INFORMATION SHOWN —

.....

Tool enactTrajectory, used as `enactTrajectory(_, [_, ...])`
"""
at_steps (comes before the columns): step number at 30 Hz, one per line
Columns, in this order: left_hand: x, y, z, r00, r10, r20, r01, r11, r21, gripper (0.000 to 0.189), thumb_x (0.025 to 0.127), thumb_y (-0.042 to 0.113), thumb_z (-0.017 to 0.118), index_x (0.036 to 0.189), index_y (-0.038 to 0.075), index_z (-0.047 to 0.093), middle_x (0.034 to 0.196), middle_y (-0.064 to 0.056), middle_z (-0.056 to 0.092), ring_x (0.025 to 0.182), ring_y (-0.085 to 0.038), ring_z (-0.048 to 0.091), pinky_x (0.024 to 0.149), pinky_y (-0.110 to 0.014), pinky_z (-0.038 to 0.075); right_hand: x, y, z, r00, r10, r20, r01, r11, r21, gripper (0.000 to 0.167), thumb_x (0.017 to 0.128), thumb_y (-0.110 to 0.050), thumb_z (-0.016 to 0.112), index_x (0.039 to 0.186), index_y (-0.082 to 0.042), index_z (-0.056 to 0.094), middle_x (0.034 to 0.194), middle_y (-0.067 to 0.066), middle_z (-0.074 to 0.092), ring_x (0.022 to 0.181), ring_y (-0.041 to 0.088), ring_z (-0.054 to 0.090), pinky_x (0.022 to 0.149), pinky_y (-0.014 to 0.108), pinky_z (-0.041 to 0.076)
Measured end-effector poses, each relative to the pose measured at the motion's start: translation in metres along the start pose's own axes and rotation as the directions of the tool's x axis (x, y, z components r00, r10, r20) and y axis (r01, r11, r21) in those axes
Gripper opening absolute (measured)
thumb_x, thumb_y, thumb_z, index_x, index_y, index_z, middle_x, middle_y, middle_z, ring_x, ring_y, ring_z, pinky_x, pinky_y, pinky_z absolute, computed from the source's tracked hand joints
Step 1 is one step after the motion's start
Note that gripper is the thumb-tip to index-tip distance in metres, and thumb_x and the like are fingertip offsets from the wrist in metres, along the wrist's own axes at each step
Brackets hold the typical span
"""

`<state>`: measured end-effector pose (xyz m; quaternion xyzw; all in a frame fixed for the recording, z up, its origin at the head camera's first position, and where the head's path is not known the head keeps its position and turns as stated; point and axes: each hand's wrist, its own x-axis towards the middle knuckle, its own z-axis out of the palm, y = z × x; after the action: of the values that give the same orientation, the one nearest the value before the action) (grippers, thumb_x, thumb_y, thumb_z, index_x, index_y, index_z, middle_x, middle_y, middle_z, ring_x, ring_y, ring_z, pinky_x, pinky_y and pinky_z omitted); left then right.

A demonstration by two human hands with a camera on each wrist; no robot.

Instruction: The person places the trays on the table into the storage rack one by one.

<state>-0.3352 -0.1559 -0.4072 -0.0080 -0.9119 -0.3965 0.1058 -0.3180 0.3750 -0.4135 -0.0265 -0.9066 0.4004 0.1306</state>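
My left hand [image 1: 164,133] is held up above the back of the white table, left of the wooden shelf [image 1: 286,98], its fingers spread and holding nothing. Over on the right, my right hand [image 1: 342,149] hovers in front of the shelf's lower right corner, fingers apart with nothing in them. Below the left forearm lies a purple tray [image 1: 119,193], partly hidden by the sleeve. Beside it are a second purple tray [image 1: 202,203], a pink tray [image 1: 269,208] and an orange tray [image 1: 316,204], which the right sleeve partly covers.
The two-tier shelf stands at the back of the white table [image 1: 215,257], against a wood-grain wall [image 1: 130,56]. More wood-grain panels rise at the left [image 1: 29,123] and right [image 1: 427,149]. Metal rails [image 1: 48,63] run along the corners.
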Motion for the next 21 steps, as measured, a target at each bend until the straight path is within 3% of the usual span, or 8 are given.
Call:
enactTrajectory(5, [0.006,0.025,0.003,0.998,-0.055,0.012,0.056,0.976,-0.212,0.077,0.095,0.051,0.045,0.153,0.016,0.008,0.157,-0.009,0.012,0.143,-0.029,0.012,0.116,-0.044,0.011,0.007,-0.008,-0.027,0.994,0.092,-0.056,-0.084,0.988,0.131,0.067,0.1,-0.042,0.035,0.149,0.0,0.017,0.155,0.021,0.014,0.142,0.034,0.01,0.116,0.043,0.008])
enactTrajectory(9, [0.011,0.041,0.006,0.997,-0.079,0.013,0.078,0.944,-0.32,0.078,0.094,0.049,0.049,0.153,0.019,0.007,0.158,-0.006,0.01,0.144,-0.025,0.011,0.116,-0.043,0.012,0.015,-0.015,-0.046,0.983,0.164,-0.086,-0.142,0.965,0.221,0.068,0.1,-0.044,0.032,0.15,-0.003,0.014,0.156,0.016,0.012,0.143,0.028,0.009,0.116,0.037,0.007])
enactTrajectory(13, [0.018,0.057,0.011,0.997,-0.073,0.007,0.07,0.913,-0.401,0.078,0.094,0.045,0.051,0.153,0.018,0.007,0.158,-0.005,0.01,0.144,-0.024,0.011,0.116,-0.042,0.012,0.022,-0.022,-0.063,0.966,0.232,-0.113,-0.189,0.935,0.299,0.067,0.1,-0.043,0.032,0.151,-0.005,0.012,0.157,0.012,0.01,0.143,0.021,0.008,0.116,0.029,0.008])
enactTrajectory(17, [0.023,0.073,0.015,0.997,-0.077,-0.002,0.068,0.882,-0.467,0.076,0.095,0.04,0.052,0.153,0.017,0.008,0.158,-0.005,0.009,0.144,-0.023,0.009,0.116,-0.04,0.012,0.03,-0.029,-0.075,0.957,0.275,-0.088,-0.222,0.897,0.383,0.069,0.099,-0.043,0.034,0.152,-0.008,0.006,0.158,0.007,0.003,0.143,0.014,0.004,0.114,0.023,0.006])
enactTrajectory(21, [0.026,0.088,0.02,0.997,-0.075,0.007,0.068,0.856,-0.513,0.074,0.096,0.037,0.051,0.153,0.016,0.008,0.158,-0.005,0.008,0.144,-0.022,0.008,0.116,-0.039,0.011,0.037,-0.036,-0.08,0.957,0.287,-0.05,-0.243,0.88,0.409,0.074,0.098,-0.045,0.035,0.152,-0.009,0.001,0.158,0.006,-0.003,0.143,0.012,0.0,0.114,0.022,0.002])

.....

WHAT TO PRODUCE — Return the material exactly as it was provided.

COMPLETED EXERCISE —
Tool enactTrajectory, used as `enactTrajectory(_, [_, ...])`
"""
at_steps (comes before the columns): step number at 30 Hz, one per line
Columns, in this order: left_hand: x, y, z, r00, r10, r20, r01, r11, r21, gripper (0.000 to 0.189), thumb_x (0.025 to 0.127), thumb_y (-0.042 to 0.113), thumb_z (-0.017 to 0.118), index_x (0.036 to 0.189), index_y (-0.038 to 0.075), index_z (-0.047 to 0.093), middle_x (0.034 to 0.196), middle_y (-0.064 to 0.056), middle_z (-0.056 to 0.092), ring_x (0.025 to 0.182), ring_y (-0.085 to 0.038), ring_z (-0.048 to 0.091), pinky_x (0.024 to 0.149), pinky_y (-0.110 to 0.014), pinky_z (-0.038 to 0.075); right_hand: x, y, z, r00, r10, r20, r01, r11, r21, gripper (0.000 to 0.167), thumb_x (0.017 to 0.128), thumb_y (-0.110 to 0.050), thumb_z (-0.016 to 0.112), index_x (0.039 to 0.186), index_y (-0.082 to 0.042), index_z (-0.056 to 0.094), middle_x (0.034 to 0.194), middle_y (-0.067 to 0.066), middle_z (-0.074 to 0.092), ring_x (0.022 to 0.181), ring_y (-0.041 to 0.088), ring_z (-0.054 to 0.090), pinky_x (0.022 to 0.149), pinky_y (-0.014 to 0.108), pinky_z (-0.041 to 0.076)
Measured end-effector poses, each relative to the pose measured at the motion's start: translation in metres along the start pose's own axes and rotation as the directions of the tool's x axis (x, y, z components r00, r10, r20) and y axis (r01, r11, r21) in those axes
Gripper opening absolute (measured)
thumb_x, thumb_y, thumb_z, index_x, index_y, index_z, middle_x, middle_y, middle_z, ring_x, ring_y, ring_z, pinky_x, pinky_y, pinky_z absolute, computed from the source's tracked hand joints
Step 1 is one step after the motion's start
Note that gripper is the thumb-tip to index-tip distance in metres, and thumb_x and the like are fingertip offsets from the wrist in metres, along the wrist's own axes at each step
Brackets hold the typical span
"""

`<state>`: measured end-effector pose (xyz m; quaternion xyzw; all in a frame fixed for the recording, z up, its origin at the head camera's first position, and where the head's path is not known the head keeps its position and turns as stated; point and axes: each hand's wrist, its own x-axis towards the middle knuckle, its own z-axis out of the palm, y = z × x; after the action: of the values that give the same orientation, the one nearest the value before the action) (grippers, thumb_x, thumb_y, thumb_z, index_x, index_y, index_z, middle_x, middle_y, middle_z, ring_x, ring_y, ring_z, pinky_x, pinky_y and pinky_z omitted); left then right.

A demonstration by two human hands with a camera on each wrist; no robot.

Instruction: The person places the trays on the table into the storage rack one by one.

<state>-0.3352 -0.1559 -0.4072 -0.0080 -0.9119 -0.3965 0.1058 -0.3180 0.3750 -0.4135 -0.0265 -0.9066 0.4004 0.1306</state>
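My left hand [image 1: 164,133] is held up above the back of the white table, left of the wooden shelf [image 1: 286,98], its fingers spread and holding nothing. Over on the right, my right hand [image 1: 342,149] hovers in front of the shelf's lower right corner, fingers apart with nothing in them. Below the left forearm lies a purple tray [image 1: 119,193], partly hidden by the sleeve. Beside it are a second purple tray [image 1: 202,203], a pink tray [image 1: 269,208] and an orange tray [image 1: 316,204], which the right sleeve partly covers.
The two-tier shelf stands at the back of the white table [image 1: 215,257], against a wood-grain wall [image 1: 130,56]. More wood-grain panels rise at the left [image 1: 29,123] and right [image 1: 427,149]. Metal rails [image 1: 48,63] run along the corners.
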Motion for the next 21 steps, as measured, a target at each bend until the straight path is within 3% of the usual span, or 8 are given.
Call:
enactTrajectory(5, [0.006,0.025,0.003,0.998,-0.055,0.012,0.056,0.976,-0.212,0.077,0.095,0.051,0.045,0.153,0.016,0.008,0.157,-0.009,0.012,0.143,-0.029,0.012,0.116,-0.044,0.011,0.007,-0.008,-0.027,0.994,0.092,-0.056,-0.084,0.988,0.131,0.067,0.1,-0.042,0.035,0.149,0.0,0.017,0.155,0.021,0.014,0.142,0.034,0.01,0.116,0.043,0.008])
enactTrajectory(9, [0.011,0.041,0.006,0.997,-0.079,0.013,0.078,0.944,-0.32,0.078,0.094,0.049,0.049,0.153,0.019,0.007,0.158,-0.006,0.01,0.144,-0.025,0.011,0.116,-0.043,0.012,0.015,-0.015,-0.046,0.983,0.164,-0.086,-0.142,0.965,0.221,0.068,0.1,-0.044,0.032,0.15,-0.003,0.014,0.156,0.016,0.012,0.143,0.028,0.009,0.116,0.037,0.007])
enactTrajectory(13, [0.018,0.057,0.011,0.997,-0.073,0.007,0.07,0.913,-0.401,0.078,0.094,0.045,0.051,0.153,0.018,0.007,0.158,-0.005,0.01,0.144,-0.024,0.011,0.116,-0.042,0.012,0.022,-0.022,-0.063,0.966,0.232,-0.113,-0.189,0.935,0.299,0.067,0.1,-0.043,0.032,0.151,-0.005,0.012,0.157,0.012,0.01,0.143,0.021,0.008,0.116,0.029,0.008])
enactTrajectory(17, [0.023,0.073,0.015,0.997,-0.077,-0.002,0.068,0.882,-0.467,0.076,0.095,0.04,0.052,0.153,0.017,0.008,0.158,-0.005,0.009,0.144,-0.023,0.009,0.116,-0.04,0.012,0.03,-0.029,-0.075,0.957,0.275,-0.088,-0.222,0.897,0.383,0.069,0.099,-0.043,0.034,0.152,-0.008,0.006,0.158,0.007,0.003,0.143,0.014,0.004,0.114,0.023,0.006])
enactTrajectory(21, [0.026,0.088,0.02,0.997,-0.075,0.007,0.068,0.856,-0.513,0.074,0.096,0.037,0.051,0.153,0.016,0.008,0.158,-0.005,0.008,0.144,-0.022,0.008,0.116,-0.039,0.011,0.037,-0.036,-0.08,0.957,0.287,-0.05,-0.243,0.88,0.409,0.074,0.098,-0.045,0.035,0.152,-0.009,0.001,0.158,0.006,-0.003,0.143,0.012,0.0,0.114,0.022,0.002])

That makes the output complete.